Les montagne ont toujours été en Chine des lieux privilégiés d’activité religieuse. Partout où vous allez, vous trouvez des temples bouddhistes et taoïstes, parfois dans des endroits les plus improbables et bien sûr en montagne c’est encore plus vrai ! Leurs accès sont compliqués et difficiles et on sent bien que c’est fait exprès pour faire travailler le mental du croyant 😉
Ces temples sont quasiment toujours habités, soit par des moines, soit par des « civils » qui en ont la garde. Accompagnée d’amis chinois, il m’est arrivé une fois d’aller dans un de ceux-là. Après 3 heures de marche sur un sentier quasiment invisible et qui montait vraiment raide, nous sommes arrivés dans un temple taoïste gardé par un groupe de femmes laïques.
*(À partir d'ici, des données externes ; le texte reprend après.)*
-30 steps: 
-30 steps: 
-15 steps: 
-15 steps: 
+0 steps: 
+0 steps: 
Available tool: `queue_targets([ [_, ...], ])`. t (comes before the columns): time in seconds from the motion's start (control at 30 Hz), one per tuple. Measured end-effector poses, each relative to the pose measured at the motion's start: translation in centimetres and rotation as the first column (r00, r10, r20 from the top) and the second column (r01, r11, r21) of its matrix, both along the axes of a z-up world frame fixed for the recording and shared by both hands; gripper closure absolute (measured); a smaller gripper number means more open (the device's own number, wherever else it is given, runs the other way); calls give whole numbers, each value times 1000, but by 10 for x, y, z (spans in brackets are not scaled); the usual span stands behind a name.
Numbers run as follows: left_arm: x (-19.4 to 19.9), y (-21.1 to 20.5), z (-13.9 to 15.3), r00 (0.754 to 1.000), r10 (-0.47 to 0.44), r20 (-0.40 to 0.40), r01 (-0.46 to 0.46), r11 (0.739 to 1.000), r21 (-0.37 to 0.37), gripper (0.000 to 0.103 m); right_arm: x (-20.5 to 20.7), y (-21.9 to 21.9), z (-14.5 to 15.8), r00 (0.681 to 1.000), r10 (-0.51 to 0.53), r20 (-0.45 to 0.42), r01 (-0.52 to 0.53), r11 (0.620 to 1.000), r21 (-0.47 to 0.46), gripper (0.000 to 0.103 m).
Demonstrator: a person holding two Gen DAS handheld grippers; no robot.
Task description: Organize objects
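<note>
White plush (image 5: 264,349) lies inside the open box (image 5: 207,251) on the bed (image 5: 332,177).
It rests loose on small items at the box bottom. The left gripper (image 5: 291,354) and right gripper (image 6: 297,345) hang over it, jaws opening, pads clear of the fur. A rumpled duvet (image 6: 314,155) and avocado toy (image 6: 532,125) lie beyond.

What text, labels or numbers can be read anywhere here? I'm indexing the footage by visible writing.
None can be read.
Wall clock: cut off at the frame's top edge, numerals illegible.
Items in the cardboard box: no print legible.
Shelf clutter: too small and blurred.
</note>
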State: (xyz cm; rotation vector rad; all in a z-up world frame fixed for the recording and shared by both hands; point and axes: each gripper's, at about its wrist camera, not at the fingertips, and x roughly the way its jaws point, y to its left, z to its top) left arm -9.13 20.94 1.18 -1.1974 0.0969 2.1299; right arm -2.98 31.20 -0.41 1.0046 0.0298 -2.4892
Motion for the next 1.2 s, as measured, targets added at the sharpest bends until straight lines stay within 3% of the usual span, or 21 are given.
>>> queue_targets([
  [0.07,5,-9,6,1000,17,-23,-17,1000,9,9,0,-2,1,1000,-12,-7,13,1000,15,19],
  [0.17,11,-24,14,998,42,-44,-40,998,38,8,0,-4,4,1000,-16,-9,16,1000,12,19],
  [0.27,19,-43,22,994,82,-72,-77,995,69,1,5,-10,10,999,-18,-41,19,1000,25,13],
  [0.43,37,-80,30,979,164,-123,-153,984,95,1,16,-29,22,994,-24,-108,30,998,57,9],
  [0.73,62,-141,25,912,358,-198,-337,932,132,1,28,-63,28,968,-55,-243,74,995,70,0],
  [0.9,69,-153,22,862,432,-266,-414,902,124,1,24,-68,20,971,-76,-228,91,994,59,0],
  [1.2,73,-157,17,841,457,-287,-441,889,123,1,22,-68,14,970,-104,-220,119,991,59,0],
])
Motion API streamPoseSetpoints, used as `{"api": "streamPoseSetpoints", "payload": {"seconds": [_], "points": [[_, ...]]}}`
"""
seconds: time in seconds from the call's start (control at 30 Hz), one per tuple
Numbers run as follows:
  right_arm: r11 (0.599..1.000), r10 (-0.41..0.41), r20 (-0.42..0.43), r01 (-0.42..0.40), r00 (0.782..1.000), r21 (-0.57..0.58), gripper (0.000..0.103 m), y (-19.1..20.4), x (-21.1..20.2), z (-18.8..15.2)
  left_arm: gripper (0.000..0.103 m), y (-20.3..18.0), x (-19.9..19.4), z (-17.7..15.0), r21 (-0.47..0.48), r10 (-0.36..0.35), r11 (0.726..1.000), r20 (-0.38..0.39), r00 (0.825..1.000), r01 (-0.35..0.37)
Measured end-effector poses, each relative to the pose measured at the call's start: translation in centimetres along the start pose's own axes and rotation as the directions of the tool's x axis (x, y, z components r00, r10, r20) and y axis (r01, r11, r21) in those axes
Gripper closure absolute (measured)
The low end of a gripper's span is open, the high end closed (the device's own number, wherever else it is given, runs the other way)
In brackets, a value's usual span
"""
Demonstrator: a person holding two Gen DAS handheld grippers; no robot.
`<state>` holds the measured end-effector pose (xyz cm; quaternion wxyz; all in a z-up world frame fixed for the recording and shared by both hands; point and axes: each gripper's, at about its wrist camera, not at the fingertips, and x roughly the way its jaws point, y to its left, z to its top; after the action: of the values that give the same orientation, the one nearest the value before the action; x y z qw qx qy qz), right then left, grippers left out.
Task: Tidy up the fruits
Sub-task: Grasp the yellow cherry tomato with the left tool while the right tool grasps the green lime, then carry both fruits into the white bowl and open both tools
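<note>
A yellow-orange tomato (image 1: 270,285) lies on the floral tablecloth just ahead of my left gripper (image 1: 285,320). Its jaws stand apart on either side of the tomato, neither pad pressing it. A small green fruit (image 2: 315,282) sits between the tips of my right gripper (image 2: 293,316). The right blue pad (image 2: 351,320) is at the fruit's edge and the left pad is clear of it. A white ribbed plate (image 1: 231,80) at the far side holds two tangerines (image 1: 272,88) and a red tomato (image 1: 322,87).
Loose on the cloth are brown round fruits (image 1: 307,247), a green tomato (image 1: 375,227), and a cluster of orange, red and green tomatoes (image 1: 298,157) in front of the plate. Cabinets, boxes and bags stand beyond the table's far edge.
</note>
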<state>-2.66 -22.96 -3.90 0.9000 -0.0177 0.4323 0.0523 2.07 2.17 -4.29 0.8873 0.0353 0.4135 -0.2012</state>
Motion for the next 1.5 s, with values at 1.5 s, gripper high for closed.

C’est difficile de décrire mon impression tant j’ai eu le sentiment d’avoir fait un saut dans le passé et me retrouver à une époque médiévale ! Ces femmes vivaient en totale autarcie, dans un environnement très hostile, avec pour eau courante celle du ruisseau, un potager en guise de garde-manger et le temple lui même pour chambre à coucher. Et si vous connaissez un peu le statuaire du taoïsme, vous avez de quoi avoir des frissons avec ces gardes célestes au regard furibond ! Vous connaissez le film « Au nom de la rose » ? Et bien transposez son ambiance chez les taoïstes et vous aurez l’ambiance de ce lieu 😉
Bref, tout ceci pour vous dire que nous quittons désormais les zones cultivables c’est à dire jusqu’à environ 3000 mètres, pour nous élancer vers les sommets beaucoup plus arides et encore plus escarpés !
Les photos que je vous présente ici ne font partie des 5 montagnes sacrées, mais comme je vous le disais précédemment, ça n’empêche pas qu’elles jouent un rôle dans la spiritualité locale.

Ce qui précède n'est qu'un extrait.